Der Film ist ausgesprochen sehenswert. Regisseur Marco Tullio Giordana hat es geschafft, aus dem Nebel von Gerüchten, Verschwörungstheorien, Halbwahrheiten und gesicherten Erkenntnissen einen Film zu machen, der uns Zuschauer als Kinoerlebnis begeistert und gleichzeitig die historischen Geschehnisse so ausgewogen wir nur möglich aufarbeitet. Bei Kostümen, Frisuren, Requisiten und Kulissen wurde genau darauf geachtet, die Zeit vor unseren Augen originalgetreu wieder zu beleben. Großartig ist auch die Porträtierung der Figuren, von der Hauptperson des Kommissars, die von einem brillanten Valerio Mastandrea gespielt wird, über den Anarchisten Giuseppe Pinelli (Pierfrancesco Favino) bis zu Aldo Moro, dessen charismatische Wirkung der Schauspieler Fabrizio Gifuni so überzeugend transportiert, dass man auch aus heutiger Sicht seine überragende Bedeutung für die damalige Zeit deutlich spüren kann. Überhaupt ist die Porträtierung der vielen Rollen und Nebenrollen vielleicht die größte Stärke dieses Films. Die handelnden Personen werden so lebendig, dass die historischen Ereignisse von damals für uns bestmöglich erklärt werden.
Damit erlangt der Film noch eine größere Dimension: er wird zum Spiegel der italienischen Gesellschaft und ihrer inneren Antriebe, Konflikte und Ängste der damaligen Zeit. Da diese bis heute nachwirken, ermöglicht uns dieser Film ein tieferes Verständnis dieses Landes und seiner sympathischen Bewohner.
Sprache und Extras:
Es wird korrektes Italienisch gesprochen, die italienischen Untertitel geben das Gesagte über weite Strecken exakt wieder. Es gibt aber auch eine Menge an Kürzungen der Sätze. Interessanterweise hört man ein paar Sätze echten Mailänder Dialekt, die nicht immer von untertitelt sind. Da auch eine Gruppe von Neofaschisten aus dem Veneto eine Rolle spielt, hört man auch mit venezianischem Akzent gesprochenes Italienisch.

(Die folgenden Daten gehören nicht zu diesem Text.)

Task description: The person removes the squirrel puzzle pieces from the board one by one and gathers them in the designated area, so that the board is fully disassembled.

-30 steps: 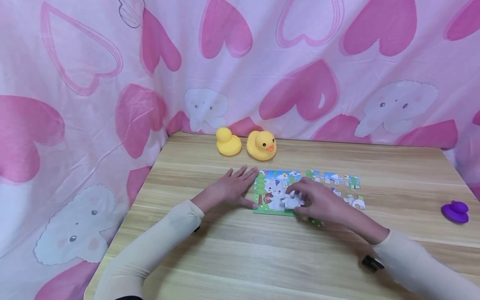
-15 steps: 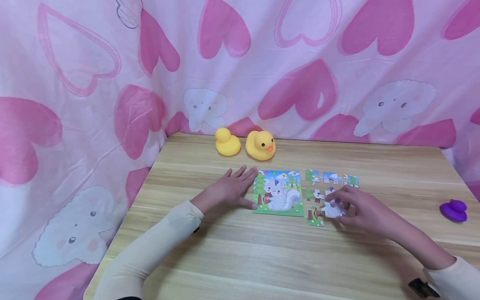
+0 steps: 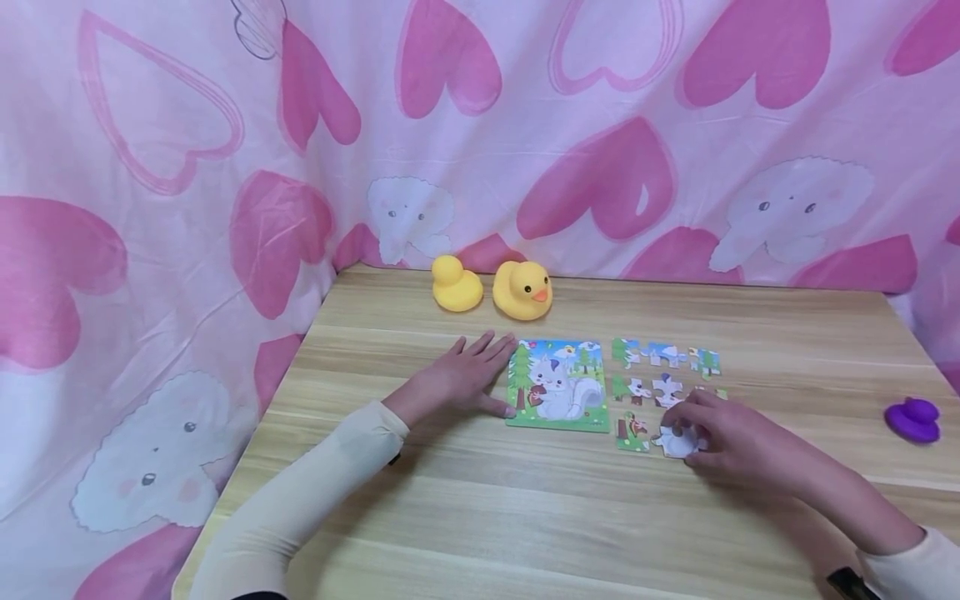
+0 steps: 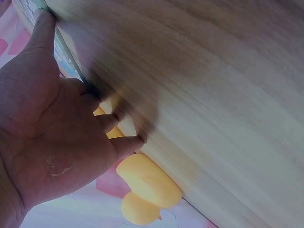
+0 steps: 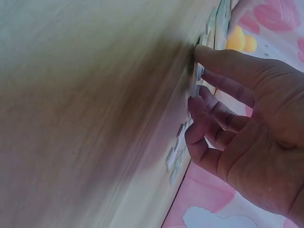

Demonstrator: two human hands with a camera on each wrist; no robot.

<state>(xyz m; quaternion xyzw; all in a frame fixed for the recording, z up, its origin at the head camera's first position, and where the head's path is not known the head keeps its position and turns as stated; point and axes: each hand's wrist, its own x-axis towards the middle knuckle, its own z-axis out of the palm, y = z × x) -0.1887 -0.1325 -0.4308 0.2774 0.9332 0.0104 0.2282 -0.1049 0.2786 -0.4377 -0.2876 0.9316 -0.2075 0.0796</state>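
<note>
My left hand [image 3: 467, 379] lies with fingers spread on the table, fingertips and thumb along the left edge of a square squirrel picture board [image 3: 557, 387]. In the left wrist view its palm [image 4: 57, 128] faces the camera. My right hand [image 3: 731, 433] pinches a mostly white jigsaw piece [image 3: 678, 442] between thumb and fingers, low over the table, right of a green-and-red jigsaw piece [image 3: 632, 433]. The right wrist view shows the same hand [image 5: 251, 118] with thumb and fingertips at the piece's edges. Above it lies a white jigsaw piece [image 3: 666, 388].
More jigsaw pieces [image 3: 663, 355] lie in rows right of the board; some are partly behind the right hand. Two yellow rubber ducks [image 3: 456, 285] stand at the table's back, and a purple duck [image 3: 912, 420] sits far right. A pink heart-patterned curtain [image 3: 480, 167] hangs behind the wooden table [image 3: 480, 517].
My right hand has moved right from over the squirrel board with the white piece, then slightly down to the lower row. My left hand has stayed put.
</note>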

Die Extras sind ausgesprochen interessant. Es gibt einen 49-minütigen Teil, der die Entstehung des Films beschreibt. Berichte von Zeitzeugen, Interessantes vom Regisseur, von den Schauspielern, den Drehbuchautoren, dem Produzenten und weiteren Mitwirkenden den Films, die fast schon wieder ein eigener Film ist, der fast genauso gut ist wie der eigentliche Film. Besonders berührend ist Pierfrancesco Favino, wenn er erzählt, wie er zur Rolle von Giuseppe Pinelli kam. Er war gerade im Begriff, ein Theaterstück über Pinelli zu schreiben, der ja in Polizeigewahrsam unter ungeklärten Umständen um Leben kam, was das Land ungeheuer aufgewühlt hat. Da las er in der Zeitung, dass Marco Tullio Giordana einen Film über den Bombenanschlag machen wolle. Er schrieb dem Regisseur eine Email, was dazu führte, dass er die Rolle bekam. Er hat dann ja auch den David di Donatello für die Rolle bekommen.